Shaping is primarily design work. The shaped concept is an interaction design viewed from the user’s perspective. It defines what the feature does, how it works, and where it fits into existing flows.
You don’t need to be a programmer to shape, but you need to be technically literate. You should be able to judge what’s possible, what’s easy and what’s hard. Knowledge about how the system works will help you see opportunities or obstacles for implementing your idea.
It’s also strategic work. Setting the appetite and coming up with a solution requires you to be critical about the problem. What are we trying to solve? Why does it matter? What counts as success? Which customers are affected? What is the cost of doing this instead of something else?
Shaping is a closed-door, creative process. You might be alone sketching on paper or in front of a whiteboard with a close collaborator. There’ll be rough diagrams in front of you that nobody outside the room would be able to interpret. When working with a collaborator, you move fast, speak frankly and jump from one promising position to another. It’s that kind of private, rough, early work.
Two tracks
You can’t really schedule shaping work because, by its very nature, unshaped work is risky and unknown. For that reason we have two separate tracks: one for shaping, one for building. During any six week cycle, the teams are building work that’s been previously shaped and the shapers are working on what the teams might potentially build in a future cycle. Work on the shaping track is kept private and not shared with the wider team until the commitment has been made to bet on it. That gives the shapers the option to put work-in-progress on the shelf or drop it when it’s not working out.
Steps to shaping
Shaping has four main steps that we will cover in the next four chapters.

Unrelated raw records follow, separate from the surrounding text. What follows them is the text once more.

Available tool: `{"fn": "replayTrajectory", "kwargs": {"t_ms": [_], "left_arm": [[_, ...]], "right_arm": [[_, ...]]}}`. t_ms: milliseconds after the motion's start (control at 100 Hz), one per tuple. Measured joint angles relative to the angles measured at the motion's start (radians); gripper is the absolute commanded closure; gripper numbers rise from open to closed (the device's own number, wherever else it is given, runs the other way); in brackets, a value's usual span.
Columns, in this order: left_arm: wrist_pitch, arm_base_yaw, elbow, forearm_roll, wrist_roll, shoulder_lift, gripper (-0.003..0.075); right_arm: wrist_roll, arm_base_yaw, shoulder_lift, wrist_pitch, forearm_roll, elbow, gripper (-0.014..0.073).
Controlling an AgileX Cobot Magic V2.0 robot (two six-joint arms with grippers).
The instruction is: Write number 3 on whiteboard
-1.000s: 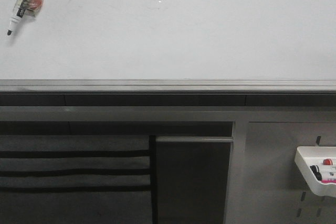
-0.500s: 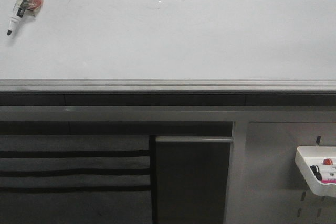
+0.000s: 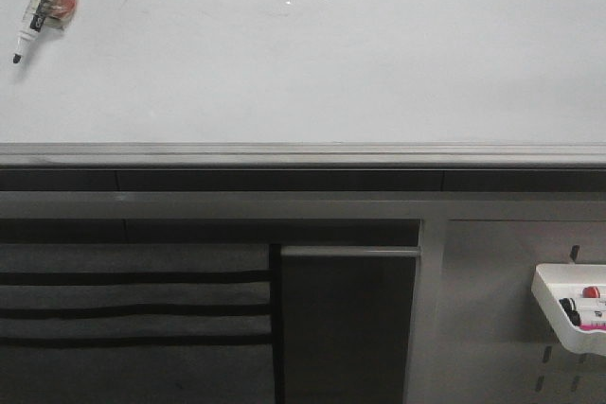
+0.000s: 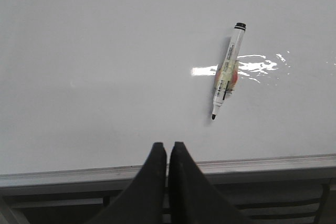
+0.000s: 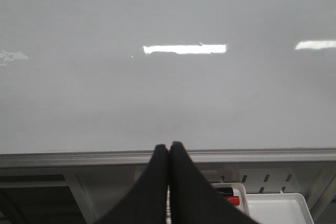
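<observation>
The whiteboard [image 3: 312, 63] lies flat and glossy, bare of any writing: no number 3 on it in any view, so by my reading the task has not begun. A marker [image 4: 227, 72] lies uncapped on the board, black tip exposed, something reddish showing behind its clear barrel; in the front view the marker [image 3: 43, 5] sits at the far left corner of the board, running diagonally with its tip toward the near left. The left gripper [image 4: 168, 153] hangs over the board's grey near edge strip [image 4: 252, 163], its fingers [image 4: 155, 182] pressed together and holding nothing. From there the marker lies out ahead and off to one side, well apart from the fingertips, tip end nearer them, long axis only slightly off the line the fingers point along. The right gripper [image 5: 169, 153] hovers over the same edge farther right, its fingers [image 5: 184, 187] also closed tight and empty, a small white tray [image 5: 262, 205] of markers below them. The left arm is clearly nearer, so I judge the pickup is its job: spread, reach forward and turn the wrist to cross the barrel
</observation>
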Motion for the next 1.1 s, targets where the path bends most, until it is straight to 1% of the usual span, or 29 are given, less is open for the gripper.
{"fn": "replayTrajectory", "kwargs": {"t_ms": [80, 130, 170, 180, 200, 230, 240, 250, 260, 270, 300, 340, 360, 400, 440, 620, 780, 910, 1010, 1100], "left_arm": [[0.0, 0.0, 0.0, -0.002, 0.0, 0.0, 0.0731], [0.0, 0.0, 0.0, -0.002, 0.0, 0.0, 0.0689], [0.0, 0.0, 0.0, -0.002, 0.0, 0.0, 0.0616], [0.0, 0.0, 0.0, -0.002, 0.0, 0.0, 0.0601], [0.0, 0.0, 0.0, -0.002, 0.0, 0.0, 0.055], [0.0, 0.0, 0.0, -0.002, 0.0, 0.0, 0.0456], [0.0, 0.0, 0.0, -0.002, 0.0, 0.0, 0.0437], [0.0, 0.0, 0.0, -0.002, 0.0, 0.0, 0.0418], [0.0, 0.0, 0.0, -0.002, 0.0, 0.0, 0.038], [0.0, 0.0, 0.0, -0.002, 0.0, 0.0, 0.0361], [0.0, 0.0, 0.0, -0.002, 0.0, 0.0, 0.0278], [0.0, 0.0, 0.0, -0.002, 0.0, 0.0, 0.0216], [0.0, 0.0, 0.0, -0.002, 0.0, 0.0, 0.0182], [0.0, 0.0, 0.0, -0.002, 0.0, 0.0, 0.0158], [0.0, 0.0, 0.0, -0.002, 0.0, 0.0, 0.0155], [0.0, 0.0, 0.0, -0.004, 0.0, 0.0, 0.0181], [0.0, 0.0, 0.0, -0.011, 0.0, 0.0, 0.0222], [0.0, 0.0, 0.0, -0.05, 0.0, 0.0, 0.0262], [-0.007, 0.0, 0.0, -0.062, 0.0, 0.006, 0.0283], [-0.014, -0.018, 0.006, -0.07, 0.014, 0.038, 0.0291]], "right_arm": [[0.0, 0.0, 0.0, -0.002, 0.0, 0.0, 0.0657], [0.0, 0.0, 0.0, -0.009, 0.0, 0.0, 0.0611], [0.0, 0.0, 0.001, -0.011, 0.0, 0.0, 0.0538], [0.0, 0.0, 0.001, -0.013, 0.0, 0.0, 0.0507], [0.0, 0.0, 0.002, -0.013, 0.0, 0.0, 0.0473], [0.0, 0.0, 0.002, -0.015, 0.0, 0.0, 0.0382], [0.0, 0.0, 0.002, -0.018, 0.0, 0.0, 0.0364], [0.0, 0.0, 0.002, -0.018, 0.0, 0.0, 0.0327], [0.0, 0.0, 0.002, -0.02, 0.0, 0.0, 0.0309], [0.0, 0.0, 0.002, -0.022, 0.0, 0.0, 0.0291], [0.0, 0.0, 0.002, -0.028, -0.002, 0.0, 0.0207], [0.0, 0.0, 0.002, -0.036, -0.002, 0.0, 0.013], [0.0, 0.0, 0.002, -0.037, -0.002, 0.0, 0.011], [0.0, 0.0, 0.002, -0.042, -0.002, 0.0, 0.0068], [0.0, 0.0, 0.002, -0.044, -0.002, 0.0, 0.005], [0.0, 0.0, 0.002, -0.044, -0.004, 0.0, 0.0052], [-0.002, 0.0, 0.002, -0.045, -0.004, 0.0, 0.0052], [-0.002, 0.0, 0.002, -0.046, 0.0, 0.0, 0.0052], [-0.002, 0.0, 0.007, -0.046, 0.047, 0.0, 0.0053], [-0.031, 0.014, 0.016, -0.046, 0.136, 0.0, 0.0053]]}}
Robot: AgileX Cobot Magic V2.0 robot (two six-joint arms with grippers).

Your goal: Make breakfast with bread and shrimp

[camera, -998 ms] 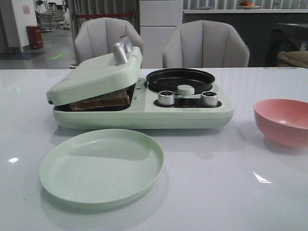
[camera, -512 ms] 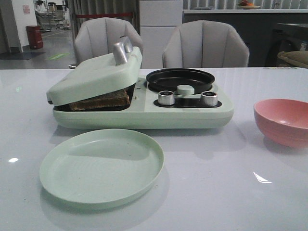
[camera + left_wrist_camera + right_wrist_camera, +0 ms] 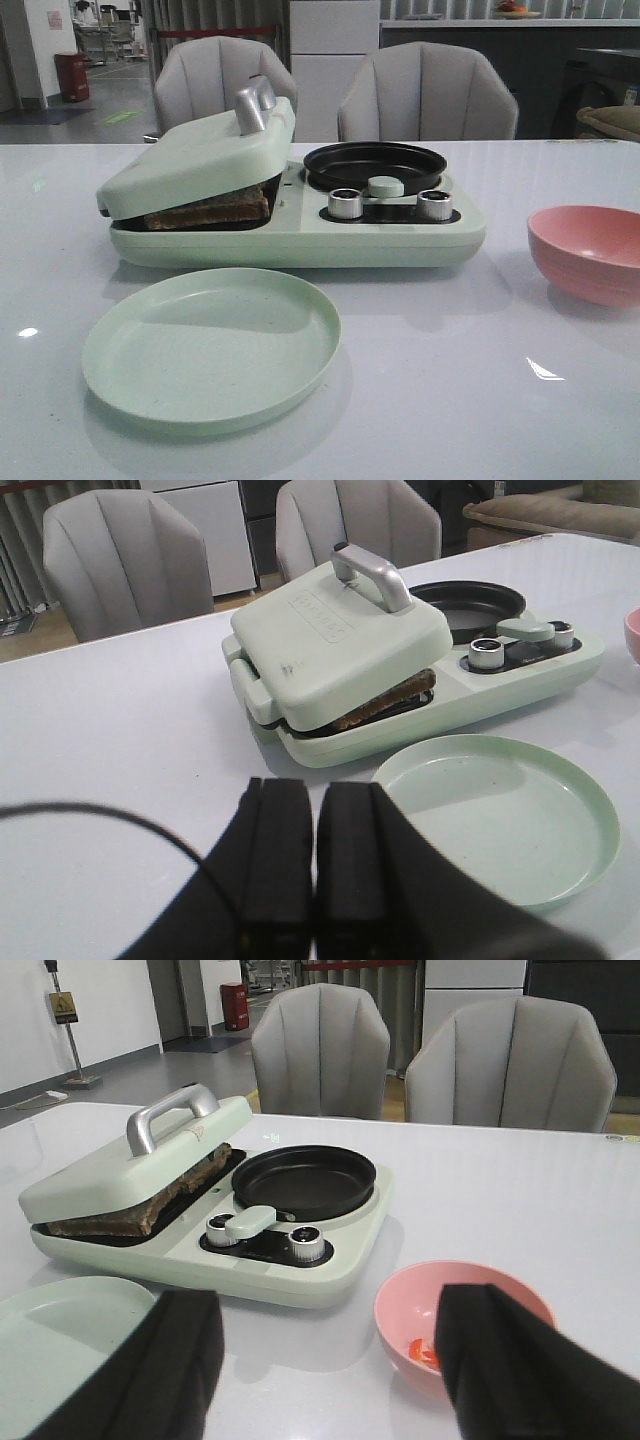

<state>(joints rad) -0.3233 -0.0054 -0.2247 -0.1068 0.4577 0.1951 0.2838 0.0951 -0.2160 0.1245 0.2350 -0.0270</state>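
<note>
Toasted brown bread (image 3: 215, 208) (image 3: 385, 697) (image 3: 140, 1205) lies inside the pale green sandwich maker, its lid (image 3: 195, 155) resting tilted on the slice. Shrimp (image 3: 424, 1353) shows as a small orange-red piece in the pink bowl (image 3: 590, 250) (image 3: 420, 1305), partly hidden by a finger. My left gripper (image 3: 314, 810) is shut with nothing between its fingers, hanging over the table before the light green plate (image 3: 505, 810). My right gripper (image 3: 325, 1360) is open, one finger over the bowl. Neither gripper appears in the front view.
The breakfast machine (image 3: 300, 235) carries a black round pan (image 3: 375, 165) and two metal knobs (image 3: 345, 203). The green plate (image 3: 212, 345) lies in front of it. Two grey chairs (image 3: 425, 95) stand behind the table. A black cable (image 3: 130, 830) crosses beside the left fingers.
</note>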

- Set boundaries. First we figure out how much time the raw idea is worth and how to define the problem. This gives us the basic boundaries to shape into.
- Rough out the elements. Then comes the creative work of sketching a solution. We do this at a higher level of abstraction than wireframes in order to move fast and explore a wide enough range of possibilities. The output of this step is an idea that solves the problem within the appetite but without all the fine details worked out.
- Address risks and rabbit holes. Once we think we have a solution, we take a hard look at it to find holes or unanswered questions that could trip up the team. We amend the solution, cut things out of it, or specify details at certain tricky spots to prevent the team from getting stuck or wasting time.
- Write the pitch. Once we think we’ve shaped it enough to potentially bet on, we package it with a formal write-up called a
pitch
. The pitch summarizes the problem, constraints, solution, rabbit holes, and limitations. The pitch goes to thebetting table
for consideration. If the project gets chosen, the pitch can be re-used at kick-off to explain the project to the team.